◆ Problem description ◆
Every line of the material below must be repeated exactly.

◆ Raw data ◆
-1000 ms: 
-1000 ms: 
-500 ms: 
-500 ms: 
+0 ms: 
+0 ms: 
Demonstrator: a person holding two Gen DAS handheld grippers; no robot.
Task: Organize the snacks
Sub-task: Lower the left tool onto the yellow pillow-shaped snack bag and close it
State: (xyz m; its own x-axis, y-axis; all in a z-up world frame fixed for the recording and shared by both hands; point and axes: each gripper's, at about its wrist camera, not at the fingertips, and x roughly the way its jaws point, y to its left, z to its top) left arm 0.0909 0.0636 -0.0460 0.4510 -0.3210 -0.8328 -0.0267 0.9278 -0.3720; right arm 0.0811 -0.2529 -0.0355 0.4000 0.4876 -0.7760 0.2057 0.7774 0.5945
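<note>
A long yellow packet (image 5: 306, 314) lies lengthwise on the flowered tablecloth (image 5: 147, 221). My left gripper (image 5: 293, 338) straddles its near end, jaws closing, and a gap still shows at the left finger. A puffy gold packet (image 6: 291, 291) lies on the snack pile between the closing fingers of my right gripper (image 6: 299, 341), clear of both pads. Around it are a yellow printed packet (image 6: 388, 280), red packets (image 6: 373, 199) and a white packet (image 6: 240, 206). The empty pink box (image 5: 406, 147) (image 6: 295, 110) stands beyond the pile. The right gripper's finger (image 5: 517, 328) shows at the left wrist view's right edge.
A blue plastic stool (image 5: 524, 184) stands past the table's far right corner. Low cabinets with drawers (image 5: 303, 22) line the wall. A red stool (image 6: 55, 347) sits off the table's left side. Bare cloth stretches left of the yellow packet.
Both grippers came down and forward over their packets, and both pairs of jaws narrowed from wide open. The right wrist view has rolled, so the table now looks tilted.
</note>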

◆ Answer to the problem ◆
-1000 ms: 
-1000 ms: 
-500 ms: 
-500 ms: 
+0 ms: 
+0 ms: 
Demonstrator: a person holding two Gen DAS handheld grippers; no robot.
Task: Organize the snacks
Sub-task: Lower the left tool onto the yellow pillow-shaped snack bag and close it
State: (xyz m; its own x-axis, y-axis; all in a z-up world frame fixed for the recording and shared by both hands; point and axes: each gripper's, at about its wrist camera, not at the fingertips, and x roughly the way its jaws point, y to its left, z to its top) left arm 0.0909 0.0636 -0.0460 0.4510 -0.3210 -0.8328 -0.0267 0.9278 -0.3720; right arm 0.0811 -0.2529 -0.0355 0.4000 0.4876 -0.7760 0.2057 0.7774 0.5945
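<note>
A long yellow packet (image 5: 306, 314) lies lengthwise on the flowered tablecloth (image 5: 147, 221). My left gripper (image 5: 293, 338) straddles its near end, jaws closing, and a gap still shows at the left finger. A puffy gold packet (image 6: 291, 291) lies on the snack pile between the closing fingers of my right gripper (image 6: 299, 341), clear of both pads. Around it are a yellow printed packet (image 6: 388, 280), red packets (image 6: 373, 199) and a white packet (image 6: 240, 206). The empty pink box (image 5: 406, 147) (image 6: 295, 110) stands beyond the pile. The right gripper's finger (image 5: 517, 328) shows at the left wrist view's right edge.
A blue plastic stool (image 5: 524, 184) stands past the table's far right corner. Low cabinets with drawers (image 5: 303, 22) line the wall. A red stool (image 6: 55, 347) sits off the table's left side. Bare cloth stretches left of the yellow packet.
Both grippers came down and forward over their packets, and both pairs of jaws narrowed from wide open. The right wrist view has rolled, so the table now looks tilted.
</note>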

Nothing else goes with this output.